I had a house call to make before I took the train to Perth. After I got out of hospital I headed straight for my digs. Mrs White intercepted me at the door. I liked the tone of concern in her voice and I told her that I was in the clear. Any warmth dissipated when she saw me wince as I removed my hat.

‘Who have you been fighting this time?’ Her eyes were hard. This could be the crunch.

‘Listen, Mrs White. Someone assaulted me from behind in the smog last night. Hit me on the head. While I was in the hospital they wanted to check out whether I had TB or not. And that’s the truth. This is in no way connected to the police coming here.’

‘It seems to me that you attract trouble.’ She took my elbow and turned me brusquely around and examined the back of my head. ‘Elspeth

…’ she called through to her twelve-year-old daughter. ‘I want you to go down to Mr Wilson the fishmonger and ask for a bag of ice.’

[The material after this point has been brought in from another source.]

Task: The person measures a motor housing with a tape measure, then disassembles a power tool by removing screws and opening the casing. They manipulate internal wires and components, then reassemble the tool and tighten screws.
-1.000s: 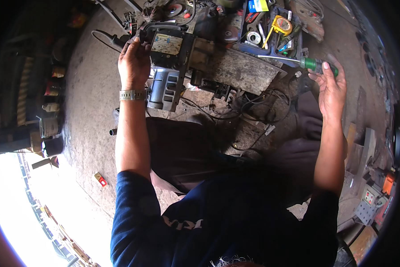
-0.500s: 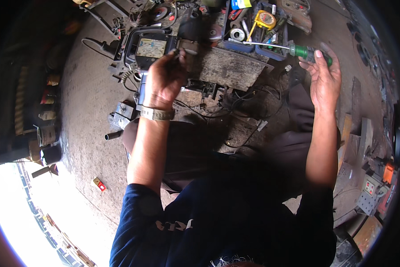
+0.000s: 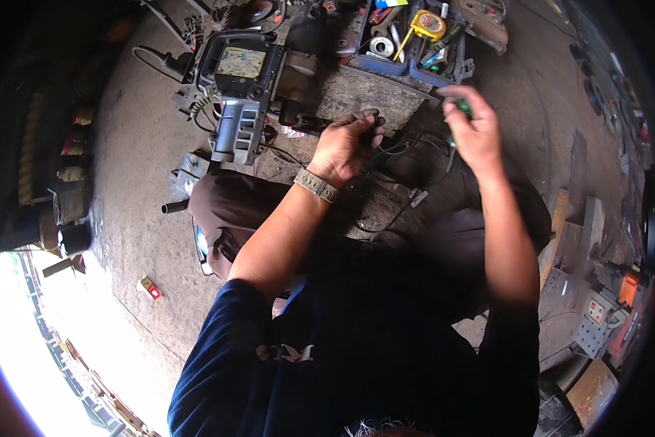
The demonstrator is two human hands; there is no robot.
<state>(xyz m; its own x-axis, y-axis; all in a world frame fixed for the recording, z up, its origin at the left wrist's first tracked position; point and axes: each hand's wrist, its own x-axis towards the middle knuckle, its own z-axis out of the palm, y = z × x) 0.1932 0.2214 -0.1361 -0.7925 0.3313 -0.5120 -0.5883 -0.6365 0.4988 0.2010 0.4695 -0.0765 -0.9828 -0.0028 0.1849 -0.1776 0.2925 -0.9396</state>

Mrs White conducted me into the living room and sat me down on the leather Chesterfield while she busied herself in the kitchen making tea. I had only ever seen the living room from the door before and took the opportunity to survey it. The late Mr White had been a junior naval officer in the war and his family had been reasonably well- to-do. The room was well-decorated and furnished expensively. There was a large walnut radiogram against the wall but the new medium of television which had begun to appear in the more well-heeled homes had not yet made its presence felt here. I suspected a recent-past-tense affluence. A glass-fronted cabinet held some glasses and bone-china, as well as a bottle, half-full, of Williams and Humbert Walnut Brown Sherry. A marble and brass clock was the centrepiece on the mantle and was flanked by photographs in deco-style silver frames: a formally posed wedding photograph, each of the girls as babies, an austere-looking older couple with a pretty young girl whom I recognized instantly as Fiona White, standing awkwardly beside them.

She came back in with a large pot of tea and poured me a generous cup. Just then Elspeth, her daughter, returned with an oilskin bag. Fiona White scooped out some of the ice and wrapped it in a cloth, pressing it gently against the base of my neck and instructing me to hold it there. Two beatings’ worth of pain started to ease. She stirred two headache powders into a glass of water and laid it next to my teacup, then sat down as far away from me as she could, in a large yielding leather club chair.

‘Thank you.’ My eyes fell on the photographs again. ‘It must be difficult,’ I said, and regretted it immediately.

‘What?’ Flint glinted in her green eyes.

‘Bringing up the girls alone, I mean.’ I was digging myself a deeper hole and fast.

‘I manage perfectly well, Mr Lennox.’

‘I know you do. I didn’t mean anything… I mean, I think you do a marvellous job. It’s just that I imagine it can’t be easy. Doing everything alone.’

The flint remained in her eyes. The death of Fiona White’s husband had been lost in an ocean of statistics.